CAPE TOWN, Apr 25 (Reuters) Researchers are closing in on a breakthrough microbicide gel to help prevent HIV infection in women, scientists said, but a lack of funding by major pharmaceutical companies is hampering research.

''I think for many years the microbicides research field was a little bit tentative about making too much noise about the potential of this technology,'' Helen Rees, executive director of South Africa's Reproductive Health and HIV Research Unit, yesterday said on the sidelines of an international conference in Cape Town.

''At this point the microbicides research field is feeling that there might well be the possibility of having an effective microbicide in the next few years,'' she told Reuters.

Microbicides cover a range of vaginal and rectal creams, gels or suppositories that kill microbes and aim to cut the transmission of HIV and possibly other sexually transmitted diseases when applied before sex.

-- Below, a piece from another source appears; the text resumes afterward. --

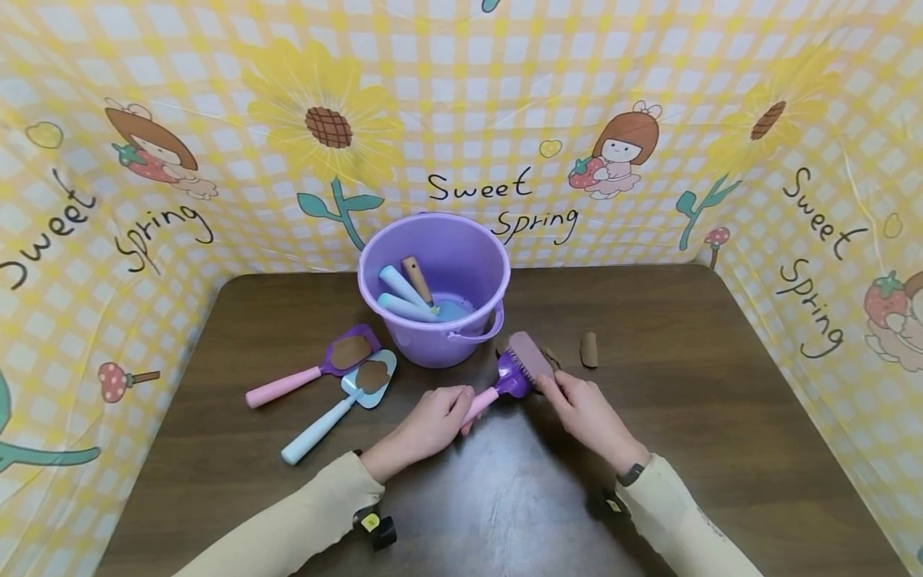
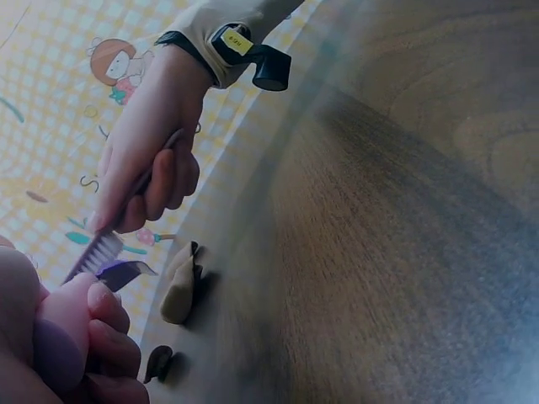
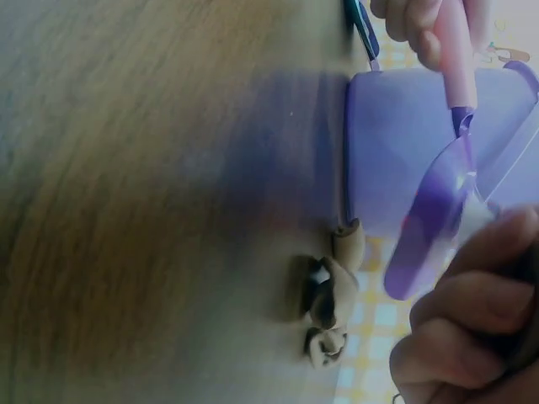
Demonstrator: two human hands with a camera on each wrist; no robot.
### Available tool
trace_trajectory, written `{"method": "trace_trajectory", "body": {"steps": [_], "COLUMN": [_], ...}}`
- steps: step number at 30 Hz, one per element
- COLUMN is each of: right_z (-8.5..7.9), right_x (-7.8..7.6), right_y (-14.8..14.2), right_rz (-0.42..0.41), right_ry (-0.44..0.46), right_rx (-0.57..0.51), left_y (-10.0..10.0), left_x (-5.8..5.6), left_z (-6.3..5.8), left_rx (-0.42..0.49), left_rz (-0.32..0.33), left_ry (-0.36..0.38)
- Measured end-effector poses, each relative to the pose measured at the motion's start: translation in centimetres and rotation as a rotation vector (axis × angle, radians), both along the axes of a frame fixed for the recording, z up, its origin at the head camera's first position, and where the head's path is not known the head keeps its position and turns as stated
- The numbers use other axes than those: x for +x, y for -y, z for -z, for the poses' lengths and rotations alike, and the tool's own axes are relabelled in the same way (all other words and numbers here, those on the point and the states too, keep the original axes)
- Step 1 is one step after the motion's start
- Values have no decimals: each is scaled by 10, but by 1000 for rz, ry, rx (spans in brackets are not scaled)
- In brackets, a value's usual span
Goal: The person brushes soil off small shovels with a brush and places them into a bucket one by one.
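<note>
My left hand [image 1: 433, 421] grips the pink handle of a small purple shovel [image 1: 510, 377], held over the table. In my right hand [image 1: 587, 417] is a brush [image 1: 530, 355] with a flat mauve back. Its bristles [image 2: 103, 251] meet the shovel's blade, and the left wrist view shows my right fingers [image 2: 173, 181] curled round the brush. From the right wrist, the smooth purple underside of the blade [image 3: 425, 223] faces the camera. Beyond the brush lie curled brown pieces [image 3: 333, 290], partly hidden by it in the head view.
Behind my hands stands a purple bucket [image 1: 433, 344] holding several handled tools [image 1: 407, 292]. Left of it lie a purple shovel with a pink handle [image 1: 284, 388] and a light blue shovel [image 1: 317, 430], both with brown patches on their blades. Another brown piece [image 1: 589, 350] lies at right.
</note>
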State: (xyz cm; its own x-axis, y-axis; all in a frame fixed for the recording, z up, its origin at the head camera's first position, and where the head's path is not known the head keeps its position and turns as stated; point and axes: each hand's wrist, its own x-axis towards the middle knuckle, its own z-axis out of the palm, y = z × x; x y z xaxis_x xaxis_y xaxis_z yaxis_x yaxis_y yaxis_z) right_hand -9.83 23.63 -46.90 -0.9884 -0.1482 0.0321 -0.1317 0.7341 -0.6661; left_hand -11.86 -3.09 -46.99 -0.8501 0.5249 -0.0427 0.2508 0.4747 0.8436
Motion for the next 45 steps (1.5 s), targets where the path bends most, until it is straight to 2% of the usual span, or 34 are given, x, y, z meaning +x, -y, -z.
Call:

If proven successful, they could provide a powerful prevention tool for AIDS and one that, unlike condoms, can be directly controlled by women.

Five potential microbicide products are in advanced clinical trials and scientists say the first results should be made public within two years.

Rees, a co-chair of the Cape Town conference, said the trials and other new products, many of them being tested in South Africa -- the country hardest hit by AIDS -- offered exciting prospects for a scientific breakthrough.

''There are a lot of new products coming through the pipeline, new molecules and exciting new potential products that look, in the laboratory and in animal models, as if they will probably be even more effective against HIV,'' she said.

''What we will see as the months and years go by are some of these products being formulated and moving rapidly into the clinical trial phases.'' DISEASE OF THE POOR Some delegates complained about a lack of interest shown by major pharmaceutical companies in funding research, possibly due to smaller markets for the products in rich countries.

''There is global consensus that there has been a slow uptake in terms of funding microbicides research,'' said World Health Organisation Assistant Director-General Joy Phumaphi.

''We continue to be concerned about this ... we would like to see the pharmaceutical industry more involved,'' she said.

Developing countries, and particularly sub-Saharan Africa have been hardest hit by AIDS, and most of the new HIV infections worldwide continue to be amongst the poor.

But researchers say many of the products being tested could be highly effective in treating diseases such as herpes and chlamydia, both major problems in the developed world.

Manto Tshabalala-Msimang, South Africa's health minister, told delegates medical officials should guard against unethical practices in trials conducted mostly in poor communities.

Many participants in trials were not fully aware of the risks and, desperately poor, were lured by money to take part, she said.